_Aim of the task_:
Every line of the listing that follows must be written out unchanged.

_Information shown_:

"""

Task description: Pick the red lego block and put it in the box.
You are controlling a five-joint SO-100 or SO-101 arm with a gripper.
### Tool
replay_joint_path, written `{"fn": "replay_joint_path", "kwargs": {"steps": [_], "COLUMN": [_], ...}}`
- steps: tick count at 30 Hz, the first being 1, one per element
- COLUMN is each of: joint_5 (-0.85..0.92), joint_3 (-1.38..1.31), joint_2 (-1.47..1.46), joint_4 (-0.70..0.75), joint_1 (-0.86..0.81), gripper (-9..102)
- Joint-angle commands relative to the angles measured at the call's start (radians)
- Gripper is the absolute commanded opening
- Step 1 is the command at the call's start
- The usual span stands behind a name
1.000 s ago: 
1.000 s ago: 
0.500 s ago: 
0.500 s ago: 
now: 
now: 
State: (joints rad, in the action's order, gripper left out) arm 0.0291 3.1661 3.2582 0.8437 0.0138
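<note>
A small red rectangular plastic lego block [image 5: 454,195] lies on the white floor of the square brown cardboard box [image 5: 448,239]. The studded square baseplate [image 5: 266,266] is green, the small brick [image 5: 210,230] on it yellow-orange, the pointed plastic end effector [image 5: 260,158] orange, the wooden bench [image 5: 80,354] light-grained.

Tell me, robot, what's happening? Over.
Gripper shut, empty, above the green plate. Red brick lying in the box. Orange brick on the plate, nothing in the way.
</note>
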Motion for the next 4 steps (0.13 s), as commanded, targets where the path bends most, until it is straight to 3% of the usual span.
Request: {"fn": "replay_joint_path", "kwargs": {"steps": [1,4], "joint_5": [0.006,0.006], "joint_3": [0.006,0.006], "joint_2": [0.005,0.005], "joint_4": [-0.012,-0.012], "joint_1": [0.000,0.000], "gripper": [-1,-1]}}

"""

_Answer box_:
Task description: Pick the red lego block and put it in the box.
You are controlling a five-joint SO-100 or SO-101 arm with a gripper.
### Tool
replay_joint_path, written `{"fn": "replay_joint_path", "kwargs": {"steps": [_], "COLUMN": [_], ...}}`
- steps: tick count at 30 Hz, the first being 1, one per element
- COLUMN is each of: joint_5 (-0.85..0.92), joint_3 (-1.38..1.31), joint_2 (-1.47..1.46), joint_4 (-0.70..0.75), joint_1 (-0.86..0.81), gripper (-9..102)
- Joint-angle commands relative to the angles measured at the call's start (radians)
- Gripper is the absolute commanded opening
- Step 1 is the command at the call's start
- The usual span stands behind a name
1.000 s ago: 
1.000 s ago: 
0.500 s ago: 
0.500 s ago: 
now: 
now: 
State: (joints rad, in the action's order, gripper left out) arm 0.0291 3.1661 3.2582 0.8437 0.0138
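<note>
A small red rectangular plastic lego block [image 5: 454,195] lies on the white floor of the square brown cardboard box [image 5: 448,239]. The studded square baseplate [image 5: 266,266] is green, the small brick [image 5: 210,230] on it yellow-orange, the pointed plastic end effector [image 5: 260,158] orange, the wooden bench [image 5: 80,354] light-grained.

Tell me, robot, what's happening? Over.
Gripper shut, empty, above the green plate. Red brick lying in the box. Orange brick on the plate, nothing in the way.
</note>
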Motion for the next 4 steps (0.13 s), as commanded, targets where the path bends most, until it is straight to 3% of the usual span.
Request: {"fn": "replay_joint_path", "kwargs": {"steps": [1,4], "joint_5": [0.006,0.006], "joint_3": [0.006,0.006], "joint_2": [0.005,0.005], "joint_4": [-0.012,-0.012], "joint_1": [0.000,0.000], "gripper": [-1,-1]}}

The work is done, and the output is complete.